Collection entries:
= = = = =
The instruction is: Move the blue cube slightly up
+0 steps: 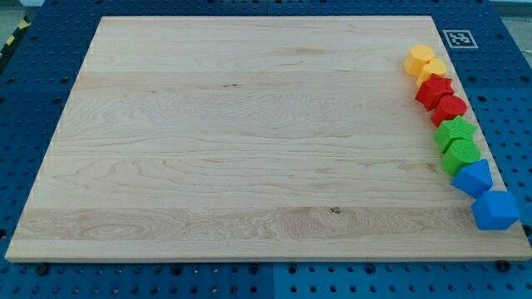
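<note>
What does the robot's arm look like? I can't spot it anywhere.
My arm and my tip are out of this view, so their look cannot be told here. Only the wooden board shows, with yellow, red, green and blue blocks lined along its right edge, among them the blue cube.

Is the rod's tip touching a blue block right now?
No: my tip is not in view, and both blue blocks sit alone at the board's right edge.

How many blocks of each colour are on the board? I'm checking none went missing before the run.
Yellow blocks: 2
Red blocks: 2
Green blocks: 2
Blue blocks: 2
Total: 8, all along the wooden board's right edge. My tip is not in view.
</note>
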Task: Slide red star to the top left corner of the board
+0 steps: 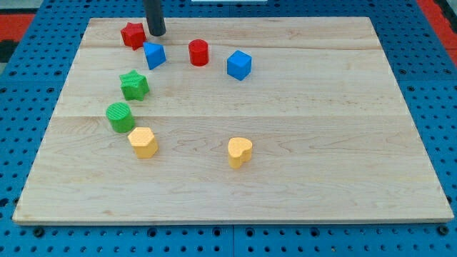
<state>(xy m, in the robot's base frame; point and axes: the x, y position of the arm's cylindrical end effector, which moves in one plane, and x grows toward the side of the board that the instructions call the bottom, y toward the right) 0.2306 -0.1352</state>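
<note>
Near the view's top left, red star (pixel 133 34) sat a little in from the board (pixel 300 193) corner, not yet home. Tip (pixel 156 33) stood just right of it, seemingly touching; bare rod, nothing held, no jaws to read. Blue block (pixel 154 55) lay close below tip and star. Red cylinder (pixel 198 53), blue cube (pixel 239 65), green star (pixel 134 85) stood farther off. Risks, as judged: an off-centre shove could spin the star off the tip; overshoot could send it past the edge; dropping low could snag the blue block
</note>
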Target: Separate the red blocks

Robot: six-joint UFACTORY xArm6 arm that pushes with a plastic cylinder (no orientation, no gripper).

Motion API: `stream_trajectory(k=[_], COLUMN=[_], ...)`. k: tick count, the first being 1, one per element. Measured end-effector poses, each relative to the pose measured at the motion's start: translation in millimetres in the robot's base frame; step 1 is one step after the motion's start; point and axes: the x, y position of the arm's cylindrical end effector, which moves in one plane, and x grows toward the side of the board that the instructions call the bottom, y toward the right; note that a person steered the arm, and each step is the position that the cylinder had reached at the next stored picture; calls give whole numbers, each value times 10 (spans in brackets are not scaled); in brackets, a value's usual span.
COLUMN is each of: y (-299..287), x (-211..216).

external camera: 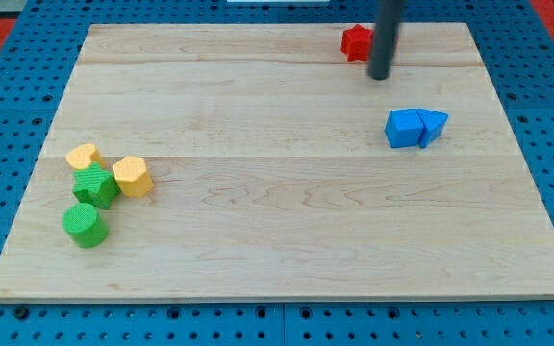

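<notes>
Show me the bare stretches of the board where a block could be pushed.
The bare stretches: the middle, between the yellow and green cluster and the blue blocks, plus the bottom right. It is crowded at the top right: my tip touches the red block.

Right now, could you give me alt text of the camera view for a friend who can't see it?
A dark rod's tip rests just right of a red block, partly hidden, near the wooden board's top edge. Two touching blue blocks sit below; two yellow and two green blocks cluster at the left.
</notes>
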Motion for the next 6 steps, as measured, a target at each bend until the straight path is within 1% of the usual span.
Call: stream_trajectory(k=[1, 2, 4, 5, 6], y=[423, 437, -443, -572, -155], x=[-402, -829, -848, -766, -736])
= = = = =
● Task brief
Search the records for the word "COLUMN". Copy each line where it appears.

● Exercise response
Motion API: `stream_trajectory(k=[_], COLUMN=[_], ...)`. k: tick count, the first being 1, one per element. Measured end-effector poses, each relative to the pose measured at the motion's start: translation in millimetres in the robot's base frame; step 1 is one step after the motion's start; point and axes: the x, y position of the arm's cylindrical end effector, which moves in one plane, and x grows toward the side of the board that the instructions call the bottom, y toward the right; note that a person steered the arm, and each step is the position that the cylinder had reached at the next stored picture; calls give whole numbers, each value times 10 (spans in brackets are not scaled); in brackets, a value's usual span.
COLUMN is each of: y (-299..287), x (-211..216).

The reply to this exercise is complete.